Many sports car aficionados have a rule that they don’t buy used, unless they’re buying a classic. There’re a number of reasons for this rule, but generally, it all comes down to the money saved not compensating for the value, performance and features lost. High-priced cars like the Nissan GT-R, however, may be an exception to that rule. After all, you’re much more likely to find a used GT-R in stock, and at discount, at your local Nissan dealer.
Initial Cost and Rapid Depreciation
High-dollar vehicles like the GT-R, which has been around since the 2007 model year, depreciate quickly. In fact, some of these vehicles can lose as much as 40 percent over the first five years. The GT-R is an extremely high-quality car, and years six through ten are likely to provide equal performance, but at a much lower initial investment. A 2007 GT-R at $50-60K or even less is, in our opinion, a much better deal than a new GT-R at ~$100K.
During the first two years of the GT-R, Nissan did experience some issues with the Vehicle Dynamic Control (VDC). In a limited number of GT-Rs, it was possible for the transmission to fail if the car drove primarily with VDC off. This has had a significant impact on the resale values of these cars. On the other hand, it’s crucial to have a mechanic knowledgeable of the GT-R inspect it prior to purchase.
On the con side of the ledger, a well-used GT-R comes with worn consumables, including tires, shocks, fans, filters, hoses and the clutch. Since GT-R is a premium vehicle, these premium parts come at a premium. In other words, mileage should affect the price of a used GT-R more so than it would the average used car. Fortunately, most Nissan dealers factor this in the pricing of used GT-Rs.
When it comes to sports cars, depreciation does not affect rates nearly as much as you’d expect based on standard vehicles. There’s an insurance premium for these cars, and all other things being equal, the insurance on a 2007 model won’t be drastically different from the insurance on a 2013. With that in mind, meet with your insurance agent, and discuss insurance rates prior to shopping for your GT-R.
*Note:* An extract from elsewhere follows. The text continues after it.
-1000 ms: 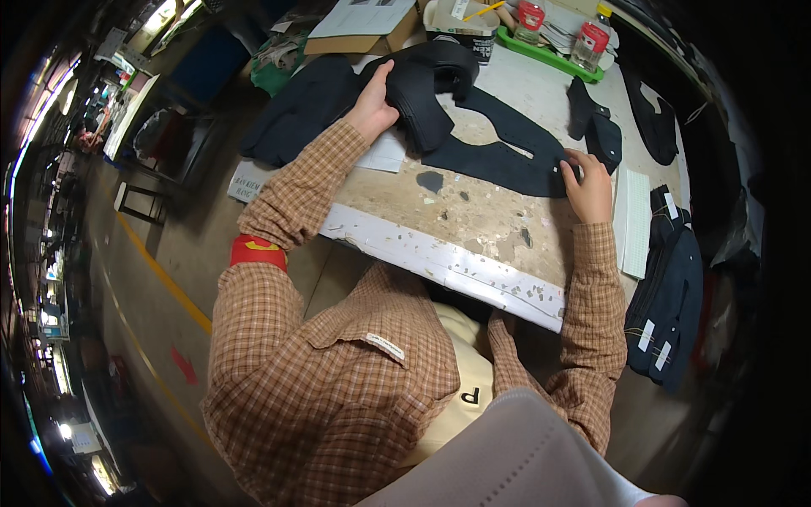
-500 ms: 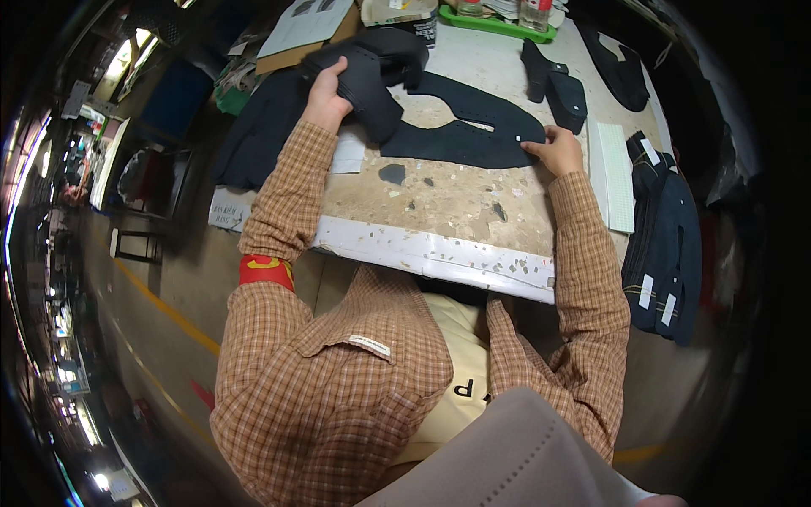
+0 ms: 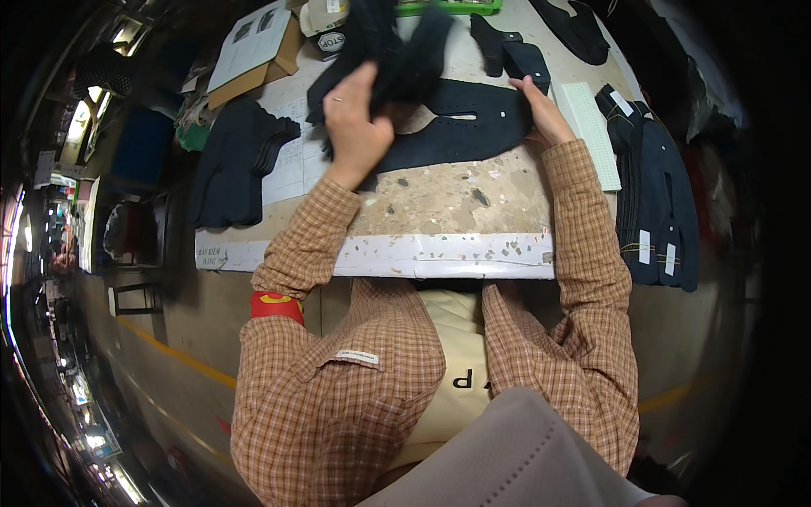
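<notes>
A flat black shoe upper, U-shaped with a slot and a small white mark, lies on the worn table in front of me. My right hand holds its rounded right end, the fingers partly hidden beyond the edge. My left hand, a ring on one finger, is closed on a bent bunch of black shoe uppers. That bunch is blurred by motion and hides the left part of the flat upper. How many pieces it contains I cannot tell.
A stack of black uppers rests at the left beside written paper. Behind are a cardboard box and a green tray. Black pieces, a greenish sheet and tied uppers line the right.
My left hand has swung the bunch of uppers up and to the right, over the flat one. My right hand has shifted from a pinch to a hold along the flat upper's end.
</notes>
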Tool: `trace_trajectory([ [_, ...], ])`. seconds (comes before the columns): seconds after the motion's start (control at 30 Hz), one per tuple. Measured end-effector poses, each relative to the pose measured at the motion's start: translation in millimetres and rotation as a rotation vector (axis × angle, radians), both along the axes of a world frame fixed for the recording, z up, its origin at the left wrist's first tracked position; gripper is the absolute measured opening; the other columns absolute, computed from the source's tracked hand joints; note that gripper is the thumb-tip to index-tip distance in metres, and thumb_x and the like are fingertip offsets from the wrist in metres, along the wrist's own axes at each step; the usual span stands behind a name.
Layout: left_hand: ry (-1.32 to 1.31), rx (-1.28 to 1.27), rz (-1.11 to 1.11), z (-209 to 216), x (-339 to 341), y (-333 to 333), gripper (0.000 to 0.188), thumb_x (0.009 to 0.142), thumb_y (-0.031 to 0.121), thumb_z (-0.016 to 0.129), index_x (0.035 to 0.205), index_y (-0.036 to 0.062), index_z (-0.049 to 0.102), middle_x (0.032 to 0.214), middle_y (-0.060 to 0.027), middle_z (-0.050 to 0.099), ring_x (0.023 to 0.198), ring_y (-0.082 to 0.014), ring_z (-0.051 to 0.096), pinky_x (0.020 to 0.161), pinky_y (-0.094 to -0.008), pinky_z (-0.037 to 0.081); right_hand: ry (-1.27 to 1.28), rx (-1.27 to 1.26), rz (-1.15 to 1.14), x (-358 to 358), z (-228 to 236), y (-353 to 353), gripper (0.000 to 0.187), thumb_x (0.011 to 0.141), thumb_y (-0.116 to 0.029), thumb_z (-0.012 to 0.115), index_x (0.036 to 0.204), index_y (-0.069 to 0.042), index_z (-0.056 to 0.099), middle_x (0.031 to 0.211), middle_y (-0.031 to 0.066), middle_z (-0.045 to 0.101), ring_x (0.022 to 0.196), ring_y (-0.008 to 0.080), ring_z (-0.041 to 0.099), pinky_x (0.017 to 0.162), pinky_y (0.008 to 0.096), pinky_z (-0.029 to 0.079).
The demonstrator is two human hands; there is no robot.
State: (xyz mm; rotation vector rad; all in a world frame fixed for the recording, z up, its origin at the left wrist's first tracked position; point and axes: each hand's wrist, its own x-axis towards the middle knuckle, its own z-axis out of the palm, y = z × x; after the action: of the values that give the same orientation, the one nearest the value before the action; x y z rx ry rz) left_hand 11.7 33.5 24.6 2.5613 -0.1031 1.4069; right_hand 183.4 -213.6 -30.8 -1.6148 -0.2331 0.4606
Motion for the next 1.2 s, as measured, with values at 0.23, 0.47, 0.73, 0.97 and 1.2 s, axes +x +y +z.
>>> trace_trajectory([
  [0.23, 0.435, 0.326, -0.146, -25, -20, -63, 0.067, 0.07, 0.004, 0.065, 0.134, 0.0176, 0.052, 0.135, -0.0054, 0.051, 0.116, -0.0256, 0.048, 0.096, -0.042, 0.036, 0.236, 0.2, -0.039, -24, 20, 0, 0.08, 0.092, -0.068, 0.036, 0.128, 0.0, 0.055, 0.12, 0.0145, 0.062, 0.109, 0.0242, 0.062, 0.088, 0.0364, 0.053],
  [0.47, 0.573, 0.151, -0.331, -4, -23, -30, 0.075, 0.071, 0.049, 0.076, 0.131, 0.0123, 0.051, 0.133, -0.0129, 0.048, 0.121, -0.0323, 0.047, 0.1, -0.0453, 0.036, -0.64, -0.564, -0.207, -15, 13, -11, 0.082, 0.073, -0.056, 0.073, 0.128, 0.002, 0.055, 0.118, 0.026, 0.062, 0.105, 0.0356, 0.063, 0.093, 0.0354, 0.049],
  [0.73, 0.972, -0.188, -0.383, 3, 19, 10, 0.091, 0.063, 0.042, 0.085, 0.136, 0.0097, 0.041, 0.108, -0.0228, 0.065, 0.097, -0.0369, 0.066, 0.086, -0.0396, 0.053, -0.57, -0.347, -0.278, -17, 5, 2, 0.075, 0.076, -0.052, 0.072, 0.126, 0.001, 0.057, 0.113, 0.0269, 0.063, 0.106, 0.0356, 0.063, 0.093, 0.0386, 0.05],
  [0.97, 0.834, 0.026, -0.417, 37, -14, 12, 0.085, 0.058, 0.025, 0.082, 0.135, 0.0111, 0.048, 0.115, -0.0185, 0.063, 0.102, -0.0339, 0.062, 0.092, -0.0372, 0.046, -0.517, 0.012, -0.331, -60, 10, -7, 0.06, 0.081, -0.045, 0.071, 0.118, 0.003, 0.063, 0.079, 0.0127, 0.065, 0.07, 0.0142, 0.058, 0.065, 0.0278, 0.048],
  [1.2, 0.85, 0.095, -0.423, 15, -11, 1, 0.09, 0.059, 0.034, 0.084, 0.136, 0.0096, 0.045, 0.123, -0.0152, 0.059, 0.109, -0.0301, 0.059, 0.092, -0.0381, 0.041, -0.213, -0.234, -0.078, -77, 9, -39, 0.061, 0.082, -0.041, 0.073, 0.127, -0.003, 0.058, 0.086, 0.0125, 0.067, 0.077, 0.0166, 0.065, 0.071, 0.0296, 0.053],
])
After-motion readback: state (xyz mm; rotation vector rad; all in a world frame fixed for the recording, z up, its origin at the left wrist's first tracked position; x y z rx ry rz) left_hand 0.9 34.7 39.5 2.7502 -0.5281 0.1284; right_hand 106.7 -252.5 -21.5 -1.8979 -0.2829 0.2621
Shorter-Term Loans with Lower Rates
If financing, another benefit of buying a used GT-R is that the payments will be less per month, and the term of the loan will be much shorter, potentially. In addition, there are some rate breaks available for these cars because of difficulty selling them. Generally, we advise securing financing with a third party, but if you have good credit, financing on a used GT-R through your Nissan Canada or Nissan USA dealer may be the way to go.